* About this exercise
In the records below, find the line with "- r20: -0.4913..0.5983" and the line with "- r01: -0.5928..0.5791". Print both exactly, along with every line between them, and no other line.

[Items from a dataset]
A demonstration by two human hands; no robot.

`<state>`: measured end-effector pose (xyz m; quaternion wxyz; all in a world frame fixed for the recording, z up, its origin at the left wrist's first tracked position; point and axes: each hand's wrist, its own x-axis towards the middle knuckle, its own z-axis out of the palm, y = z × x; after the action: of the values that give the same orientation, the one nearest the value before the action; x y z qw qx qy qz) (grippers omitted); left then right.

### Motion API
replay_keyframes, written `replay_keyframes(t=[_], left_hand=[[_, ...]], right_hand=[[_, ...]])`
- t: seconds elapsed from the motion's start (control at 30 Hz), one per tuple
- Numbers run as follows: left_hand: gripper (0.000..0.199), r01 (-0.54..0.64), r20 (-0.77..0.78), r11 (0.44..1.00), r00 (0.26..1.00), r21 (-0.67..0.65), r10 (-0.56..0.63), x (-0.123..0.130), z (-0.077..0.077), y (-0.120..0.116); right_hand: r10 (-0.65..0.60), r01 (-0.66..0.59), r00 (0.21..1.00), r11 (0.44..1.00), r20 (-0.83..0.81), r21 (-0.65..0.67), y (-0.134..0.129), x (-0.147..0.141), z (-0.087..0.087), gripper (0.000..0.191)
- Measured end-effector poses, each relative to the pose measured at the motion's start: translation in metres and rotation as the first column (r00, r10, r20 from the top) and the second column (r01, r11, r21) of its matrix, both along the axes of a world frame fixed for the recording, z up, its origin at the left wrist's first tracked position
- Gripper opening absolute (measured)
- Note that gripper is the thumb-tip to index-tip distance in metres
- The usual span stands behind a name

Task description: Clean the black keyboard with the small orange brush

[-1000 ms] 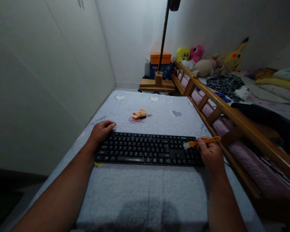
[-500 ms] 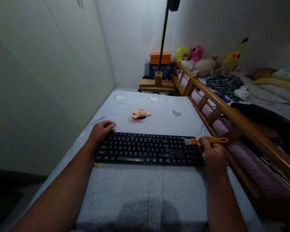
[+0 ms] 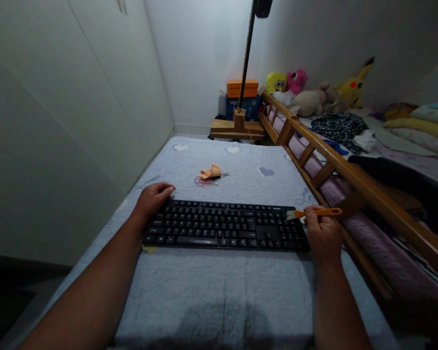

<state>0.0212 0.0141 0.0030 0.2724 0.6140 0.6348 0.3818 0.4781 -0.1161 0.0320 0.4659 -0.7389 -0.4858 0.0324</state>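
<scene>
A black keyboard [image 3: 208, 226] lies flat, crosswise in front of me. My left hand [image 3: 154, 197] is at its far left corner, fingers curled together, the palm side against that end; the fingertips are partly hidden. In my right hand [image 3: 321, 228] is a small brush [image 3: 316, 213] with an orange handle, pinched between thumb and fingers. Its pale bristles point left, at the upper right keys of the number pad. Beyond the keyboard lie a crumpled orange cloth [image 3: 210, 171] and a few thin sticks [image 3: 209, 183], perhaps cotton swabs.
A light blue quilted cover [image 3: 219, 287] spreads under everything. Along the right runs a wooden bed rail [image 3: 336, 155], with bedding and plush toys [image 3: 352, 90] behind it. White cabinet doors [image 3: 76, 121] stand at left. At the back is a pole on a wooden base [image 3: 237, 129].
The brush in my right hand has shifted slightly right, its bristles now nearer the keyboard's right end and splayed. My left hand and the keyboard have stayed put.
</scene>
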Motion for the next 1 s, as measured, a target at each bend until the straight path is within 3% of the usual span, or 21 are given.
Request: replay_keyframes(t=[0.2,0.4,0.57,0.83,1.0], left_hand=[[0.038,0.001,-0.011,1.000,1.000,0.003,-0.001,-0.001,0.001,0.000],[0.038,0.001,-0.015,1.000,1.000,0.011,-0.001,-0.001,0.001,0.000],[0.037,0.000,-0.021,1.000,1.000,0.010,0.000,-0.001,-0.001,0.000],[0.037,-0.004,-0.015,1.000,1.000,-0.008,0.004,0.002,0.004,-0.003],[0.037,-0.008,-0.017,1.000,1.000,-0.013,0.008,0.004,0.007,-0.004]], right_hand=[[-0.017,0.020,0.999,0.997,-0.049,0.074,0.000,-0.004,-0.001,0.037],[0.138,-0.124,0.953,0.990,-0.269,0.068,-0.002,-0.013,-0.001,0.039],[0.139,-0.143,0.977,0.990,-0.163,-0.011,-0.002,-0.018,0.005,0.039],[-0.020,0.021,0.997,1.000,0.072,-0.011,0.000,-0.003,0.003,0.040],[-0.049,0.049,0.999,0.998,-0.011,0.045,-0.001,-0.004,0.003,0.039]])
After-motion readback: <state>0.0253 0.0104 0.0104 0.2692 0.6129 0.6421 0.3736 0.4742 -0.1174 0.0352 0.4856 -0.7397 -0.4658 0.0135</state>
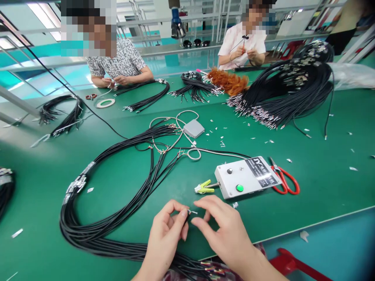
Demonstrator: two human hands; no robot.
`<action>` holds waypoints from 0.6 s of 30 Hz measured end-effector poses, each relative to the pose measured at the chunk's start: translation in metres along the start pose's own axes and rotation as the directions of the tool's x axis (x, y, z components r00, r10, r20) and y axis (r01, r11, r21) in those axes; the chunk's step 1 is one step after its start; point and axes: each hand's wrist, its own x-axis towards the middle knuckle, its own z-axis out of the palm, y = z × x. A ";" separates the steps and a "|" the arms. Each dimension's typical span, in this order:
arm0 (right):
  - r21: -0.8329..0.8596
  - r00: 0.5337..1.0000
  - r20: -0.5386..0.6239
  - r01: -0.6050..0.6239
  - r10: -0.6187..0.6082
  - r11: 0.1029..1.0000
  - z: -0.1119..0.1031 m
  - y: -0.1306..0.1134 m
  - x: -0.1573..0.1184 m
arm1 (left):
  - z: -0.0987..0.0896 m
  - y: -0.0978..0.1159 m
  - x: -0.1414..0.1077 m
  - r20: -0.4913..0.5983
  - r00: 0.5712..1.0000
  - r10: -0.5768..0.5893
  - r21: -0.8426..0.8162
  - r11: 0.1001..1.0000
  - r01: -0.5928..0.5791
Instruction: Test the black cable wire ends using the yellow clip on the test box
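My left hand [168, 226] pinches the end of a black cable [186, 219], whose pale stripped wires [192, 212] stick out to the right. Just right of those wires, my right hand [224, 224] has thumb and forefinger spread, with a gap between them. A looped bundle of black cables [117, 249] passes under my left wrist, its coloured wire ends [213, 269] near the table edge. Beyond my hands lies a grey box [234, 177] with a green button and a yellow-green clip-like tip [205, 187].
Red-handled scissors [285, 181] lie against the box's right side. A small grey plate [193, 128] with a cord sits further back. Large black cable bundles [281, 86] fill the back right. Two people work across the green table [307, 164]; white scraps are scattered about.
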 end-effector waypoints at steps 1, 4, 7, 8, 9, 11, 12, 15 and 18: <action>-0.083 0.995 -0.004 0.094 -0.095 0.992 0.000 -0.002 0.002 | 0.000 0.000 0.000 0.003 1.000 0.007 0.008 1.000 -0.007; -0.240 0.957 0.059 0.290 -0.284 0.926 -0.002 -0.004 0.010 | 0.002 0.002 -0.001 0.010 1.000 0.016 0.050 0.999 -0.016; -0.293 0.923 0.138 0.386 -0.360 0.875 -0.011 0.001 0.012 | 0.003 0.004 -0.003 0.015 0.999 0.030 0.072 0.997 -0.031; -0.316 0.914 0.145 0.405 -0.378 0.858 -0.015 0.004 0.012 | 0.003 0.004 -0.003 0.013 0.999 0.040 0.075 0.996 -0.041; -0.343 0.911 0.135 0.412 -0.390 0.844 -0.020 0.007 0.011 | 0.004 0.004 -0.002 0.007 0.999 0.050 0.079 0.996 -0.051; -0.397 0.914 0.080 0.394 -0.397 0.829 -0.030 0.012 0.010 | 0.003 0.003 0.000 -0.011 0.998 0.059 0.092 0.994 -0.057; -0.421 0.917 0.040 0.375 -0.396 0.826 -0.034 0.015 0.011 | 0.003 0.003 0.002 -0.020 0.998 0.060 0.102 0.993 -0.058; -0.522 0.924 -0.032 0.309 -0.380 0.795 -0.041 0.020 0.022 | 0.003 -0.001 0.010 -0.018 0.997 0.072 0.138 0.988 -0.069; -0.648 0.939 0.076 0.301 -0.334 0.700 -0.042 0.023 0.040 | 0.003 -0.003 0.020 -0.010 0.993 0.116 0.196 0.974 -0.112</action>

* Exercise answer
  - r20: -0.4913..0.5983
  - r00: 0.5712..1.0000
  - r10: -0.5768..0.5893
  - r21: -0.8426..0.8162
  - r11: 0.1001..1.0000
  - r01: -0.5928..0.5791

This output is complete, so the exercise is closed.